Power conversion devices for electric vehicles have hitherto required a high-voltage battery as a power supply.
FIG. 1 is a circuit diagram showing a conventional inverter for an electric vehicle. Inverter 502 converts the DC power from battery 503 to three-phase AC power by typically using semiconductor switches 601-606 as shown in FIG. 1 to drive AC motor 501. In this inverter 502, the maximum voltage that can be applied to AC motor 501 as interphase voltage is equal to the battery voltage due to the connections of semiconductor switches 601-606. A relatively inexpensive 200 V motor is typically used as AC motor 501. A DC voltage higher than 282 V (.apprxeq.200.times.2.sup.1/2), which is the amplitude of AC 200 V, is therefore required as the minimum input voltage of inverter 502 in order to obtain three-phase 200 V AC power as an AC output from inverter 502. A battery having a voltage of approximately 300 V is thus necessary to drive the 200-V motor.

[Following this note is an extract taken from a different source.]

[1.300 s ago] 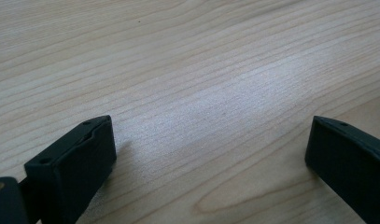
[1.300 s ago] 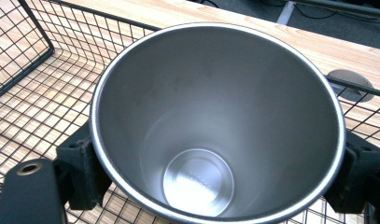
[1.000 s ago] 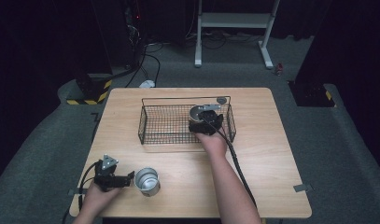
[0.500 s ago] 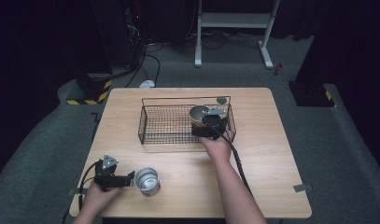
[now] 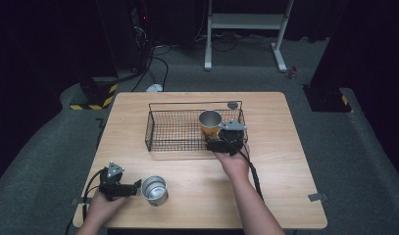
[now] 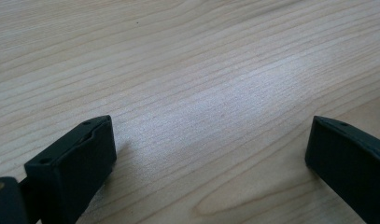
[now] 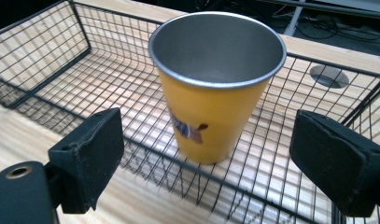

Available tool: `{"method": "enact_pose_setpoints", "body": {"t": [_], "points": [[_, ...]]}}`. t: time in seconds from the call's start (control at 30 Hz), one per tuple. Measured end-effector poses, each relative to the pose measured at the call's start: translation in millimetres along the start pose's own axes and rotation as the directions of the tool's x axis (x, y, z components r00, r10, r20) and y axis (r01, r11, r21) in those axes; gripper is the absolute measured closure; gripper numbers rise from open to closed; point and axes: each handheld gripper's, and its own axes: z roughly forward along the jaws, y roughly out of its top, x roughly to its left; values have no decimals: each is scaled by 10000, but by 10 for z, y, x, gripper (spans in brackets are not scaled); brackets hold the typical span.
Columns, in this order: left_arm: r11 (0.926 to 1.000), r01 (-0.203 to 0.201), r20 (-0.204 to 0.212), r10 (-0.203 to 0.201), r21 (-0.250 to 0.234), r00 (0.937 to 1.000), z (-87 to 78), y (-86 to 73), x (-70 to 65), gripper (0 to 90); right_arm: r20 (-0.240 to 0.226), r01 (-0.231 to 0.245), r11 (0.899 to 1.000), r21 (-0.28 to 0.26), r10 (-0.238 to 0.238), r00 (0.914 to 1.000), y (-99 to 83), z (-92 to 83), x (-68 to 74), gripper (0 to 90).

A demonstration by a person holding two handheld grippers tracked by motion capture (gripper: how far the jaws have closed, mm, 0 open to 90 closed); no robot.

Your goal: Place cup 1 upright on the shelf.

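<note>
A yellow cup [image 5: 210, 123] with a steel inside stands upright in the right part of a black wire basket [image 5: 173, 131]. My right gripper [image 5: 215, 140] is open just outside the basket's near wall, a little short of the cup. In the right gripper view the yellow cup [image 7: 215, 93] stands beyond my right gripper [image 7: 208, 158], whose wide-apart jaws touch nothing, and the basket [image 7: 47, 63] wire runs in front of it. A silver cup [image 5: 154, 190] stands on the table near the front left. My left gripper [image 5: 136, 186] lies open just left of it. In the left gripper view my left gripper [image 6: 211, 154] has bare wood between its jaws.
The wooden table [image 5: 285, 186] has free room to the right and along its front. A round cable hole [image 5: 232, 105] sits behind the basket. A black cable [image 5: 253, 174] trails from the right gripper along the forearm. A stand's white legs [image 5: 280, 58] are on the floor beyond.
My right gripper has let go of the yellow cup and drawn back toward the near side, leaving the cup standing in the basket. The left gripper and silver cup have not moved.
</note>
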Motion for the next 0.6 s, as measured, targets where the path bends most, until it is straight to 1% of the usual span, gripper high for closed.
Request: {"method": "enact_pose_setpoints", "body": {"t": [0.07, 0.1, 0.2, 0.23, 0.3, 0.33, 0.37, 0.4, 0.5, 0.53, 0.57, 0.6], "points": [[10000, -3, 1, 3, 18, 10000, -1, 1, 0, 21, -25, 28, 10000, -21, -28, 10000, -14, -20, 2, 103], [10000, 0, -4, 0, -4, 10000, 0, 0, 0, 22, -45, 122, 9999, -76, -122, 9999, -62, -85, 15, 103], [10000, -3, -8, 3, 11, 10000, -2, 0, 0, 22, -109, 110, 9998, -135, -111, 9999, -112, -132, 27, 104], [10000, -5, -8, 5, 14, 10000, -2, 0, 0, 22, -153, 208, 9997, -130, -210, 9997, -183, -183, 36, 104], [10000, -2, -7, 2, 9, 10000, -1, 0, 0, 22, -164, 194, 9997, -115, -196, 9997, -208, -199, 42, 104], [10000, -3, -9, 3, 7, 10000, -1, 0, 0, 22, -161, 212, 9998, -49, -212, 9996, -290, -248, 56, 106], [10000, 2, -11, -2, 5, 10000, -1, -1, -1, 22, -161, 212, 9998, -49, -212, 9996, -290, -248, 56, 106], [10000, 2, -13, -1, 6, 10000, -2, -1, -1, 22, -166, 312, 9995, -73, -313, 9994, -328, -266, 53, 106], [10000, 20, -19, -20, 3, 10000, -2, -2, -3, 22, -255, 197, 9998, 70, -196, 9995, -451, -328, 69, 107], [10000, 32, -20, -32, 0, 10000, -2, -2, -4, 22, -316, 192, 9996, 207, -186, 9993, -539, -364, 82, 108], [10000, 33, -23, -33, -3, 10000, -2, -2, -4, 22, -316, 192, 9996, 207, -186, 9993, -539, -364, 82, 108], [10000, 38, -26, -38, -5, 10000, -3, -3, -5, 23, -372, 249, 9994, 261, -239, 9990, -583, -381, 84, 110]]}}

To produce high voltage in a battery, however, 110 to 190 batteries each having cells of several volts each must be connected in series. A additionally, to charge a large number of batteries connected in series, a high-voltage direct-current voltage higher than that of the batteries must be produced by means of a charger. When charging a battery in which a large number of cells are connected in series, moreover, the voltages of each of the cells cannot be completely equalized due to the individual differences between the characteristics of each of the cells, and thereby causing variations in the charging conditions of each cell. The number of serial connections in the battery should therefore be reduced to a minimum to lower the charge voltage. Lowering the battery voltage however results in insufficient direct-current voltage for the AC motor.